• Data for this exercise:
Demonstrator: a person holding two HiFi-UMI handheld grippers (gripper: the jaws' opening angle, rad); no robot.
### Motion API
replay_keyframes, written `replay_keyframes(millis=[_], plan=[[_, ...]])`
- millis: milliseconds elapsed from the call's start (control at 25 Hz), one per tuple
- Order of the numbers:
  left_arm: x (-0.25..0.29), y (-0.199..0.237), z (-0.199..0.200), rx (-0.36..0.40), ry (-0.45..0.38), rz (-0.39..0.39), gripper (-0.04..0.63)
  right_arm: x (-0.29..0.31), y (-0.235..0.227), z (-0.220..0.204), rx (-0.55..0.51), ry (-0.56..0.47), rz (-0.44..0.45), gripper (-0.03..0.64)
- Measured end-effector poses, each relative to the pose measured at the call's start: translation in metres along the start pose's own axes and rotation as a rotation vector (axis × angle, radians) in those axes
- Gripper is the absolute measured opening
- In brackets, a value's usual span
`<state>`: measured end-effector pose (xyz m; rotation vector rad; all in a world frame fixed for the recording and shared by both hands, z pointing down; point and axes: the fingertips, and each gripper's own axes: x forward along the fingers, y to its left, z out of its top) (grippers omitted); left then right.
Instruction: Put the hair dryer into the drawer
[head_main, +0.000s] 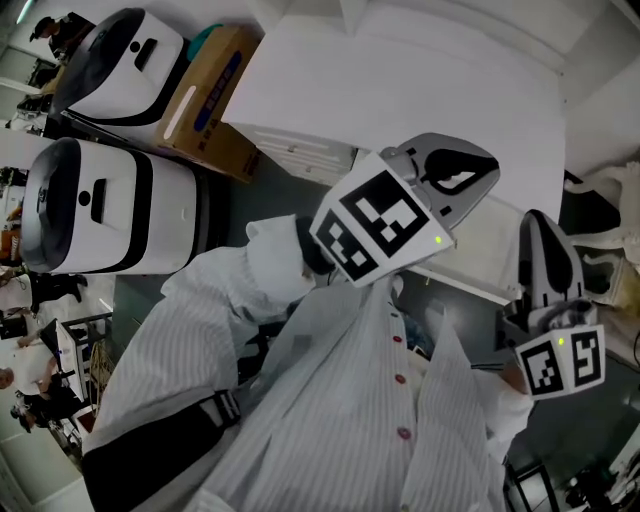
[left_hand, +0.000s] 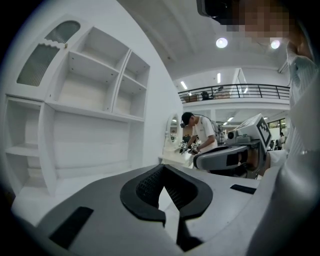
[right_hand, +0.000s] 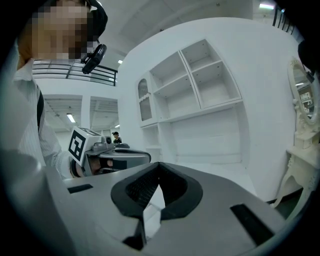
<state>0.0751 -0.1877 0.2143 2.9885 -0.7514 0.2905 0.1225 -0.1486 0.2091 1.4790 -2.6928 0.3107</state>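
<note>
No hair dryer shows in any view. In the head view my left gripper (head_main: 488, 166) is held up in front of my striped shirt, its marker cube (head_main: 380, 228) facing the camera. It points toward the white cabinet top (head_main: 400, 90). My right gripper (head_main: 536, 220) is held beside it at the right. Seen along its own jaws, my left gripper (left_hand: 163, 172) is shut with nothing in it. My right gripper (right_hand: 159, 167) also has its jaws together and empty. Both point at a white shelf unit (left_hand: 90, 100) (right_hand: 200, 85). No open drawer can be made out.
Two white machines (head_main: 115, 65) (head_main: 90, 205) and a cardboard box (head_main: 210, 95) stand at the left of the head view. A white dressing table with a mirror (right_hand: 305, 100) is to the right of the shelves. Another person (left_hand: 200, 132) works at the back of the hall.
</note>
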Motion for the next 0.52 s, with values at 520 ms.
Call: replay_keyframes(millis=[520], plan=[[0.005,-0.001,-0.016,0.011,0.057,-0.034,0.009,0.002,0.001,-0.009,0.003,0.025,-0.006,0.011]])
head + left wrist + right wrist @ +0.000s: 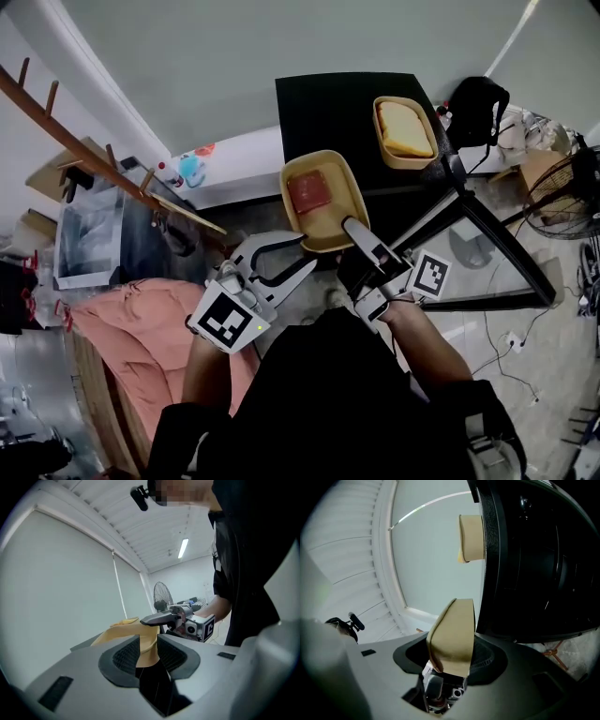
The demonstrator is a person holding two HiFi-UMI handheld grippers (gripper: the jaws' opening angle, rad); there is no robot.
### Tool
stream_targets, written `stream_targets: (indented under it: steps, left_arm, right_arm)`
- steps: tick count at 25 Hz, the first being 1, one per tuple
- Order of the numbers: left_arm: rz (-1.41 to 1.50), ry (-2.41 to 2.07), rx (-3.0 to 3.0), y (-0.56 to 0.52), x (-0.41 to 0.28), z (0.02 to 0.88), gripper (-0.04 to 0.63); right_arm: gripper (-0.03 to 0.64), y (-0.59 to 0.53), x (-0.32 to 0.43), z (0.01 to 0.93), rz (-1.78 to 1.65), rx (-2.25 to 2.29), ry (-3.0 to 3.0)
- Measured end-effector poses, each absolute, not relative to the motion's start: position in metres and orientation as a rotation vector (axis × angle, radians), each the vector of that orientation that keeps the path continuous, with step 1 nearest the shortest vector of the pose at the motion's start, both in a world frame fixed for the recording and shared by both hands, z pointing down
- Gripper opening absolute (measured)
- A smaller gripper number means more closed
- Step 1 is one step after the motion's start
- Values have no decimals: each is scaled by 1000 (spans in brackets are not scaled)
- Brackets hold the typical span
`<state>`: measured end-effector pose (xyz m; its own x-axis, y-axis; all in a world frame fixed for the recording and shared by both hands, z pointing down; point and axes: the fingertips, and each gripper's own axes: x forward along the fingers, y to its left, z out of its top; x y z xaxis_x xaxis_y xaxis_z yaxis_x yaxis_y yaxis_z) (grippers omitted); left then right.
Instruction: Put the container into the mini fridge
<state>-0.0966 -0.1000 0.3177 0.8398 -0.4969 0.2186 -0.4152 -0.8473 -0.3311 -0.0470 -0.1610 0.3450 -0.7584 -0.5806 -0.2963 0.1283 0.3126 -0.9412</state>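
A tan container [319, 202] with a red block inside hangs in the air before the person. My right gripper [349, 227] is shut on its near rim, and the tan wall [454, 634] fills the space between its jaws. My left gripper [307, 255] is at the near left corner with its jaws spread; the rim [140, 634] passes between them without being pressed. From the left gripper view, the right gripper [173, 618] shows on the container's far side. I cannot make out a mini fridge for certain.
A second tan container [405, 127] with yellow food sits on a black table [328, 108] just beyond. A white box [234, 159] stands left of the table. A wooden rack [94, 150], pink cloth [141, 319], a fan [562, 192] and a black bag [473, 108] surround.
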Motion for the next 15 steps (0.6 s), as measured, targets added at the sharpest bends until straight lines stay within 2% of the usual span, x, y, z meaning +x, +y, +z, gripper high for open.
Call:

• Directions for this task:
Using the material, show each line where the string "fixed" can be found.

• Task output:
`<state>`: measured end-effector pose (xyz m; rotation vector rad; all in a world frame fixed for the recording and shared by both hands, z pointing down; point and axes: the fingertips, and each gripper's own axes: x forward along the fingers, y to its left, z out of its top) (grippers omitted); left then right.
- Measured end-effector poses, each absolute, not relative to the motion's start: position in metres and orientation as a rotation vector (axis × angle, radians), each the vector of that orientation that keeps the path continuous, with step 1 nearest the shortest vector of the pose at the motion's start, both in a world frame fixed for the recording and shared by both hands, z pointing down
`<state>`: measured end-effector pose (xyz m; its own x-axis, y-axis; all in a world frame fixed for the recording and shared by both hands, z pointing down; point and axes: the fingertips, and each gripper's own axes: x forward along the fingers, y to its left, z out of its top; x y z xaxis_x xaxis_y xaxis_z yaxis_x yaxis_y yaxis_z) (grippers omitted); left then right.

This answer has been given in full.